If we want 300 or so members of an upper house, with a quality-control mission to reduce the risk of bad or overly-partisan legislation making it onto the books, then let's identify 300 deserving threads in the fabric of our society and ask each to appoint an expert to the house. "Threads"? Here are some ideas:
each of the major charitable sectors
each of the regulated professions
each of the major trade unions (or groups of unions)
(reluctantly) each of the major religions
(also reluctantly) each of the main political parties
each of the main sports
national bodies such as English Heritage (and equivalents from the other nations)

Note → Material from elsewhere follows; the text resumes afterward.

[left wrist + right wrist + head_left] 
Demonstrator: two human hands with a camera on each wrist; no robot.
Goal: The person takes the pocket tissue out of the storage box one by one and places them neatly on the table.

each sector of industry, commerce, finance, utilities
(controversially) each department of the civil service (for here is an untapped source of vast expertise, bringing enormous influence to bear on the inner workings of government, but under a cloak of secrecy disguised as an insistence on apoliticality
and so on
Each expert would serve a term of perhaps 10 years but recall, resignation, illness would all be catered for.
The role of the new house would be similar to the apparent mission of the current House of Lords - working online, of-course, in order to transform the level of efficiency in the process - to review, refine, and perhaps delay legislation proposed by the House of Commons.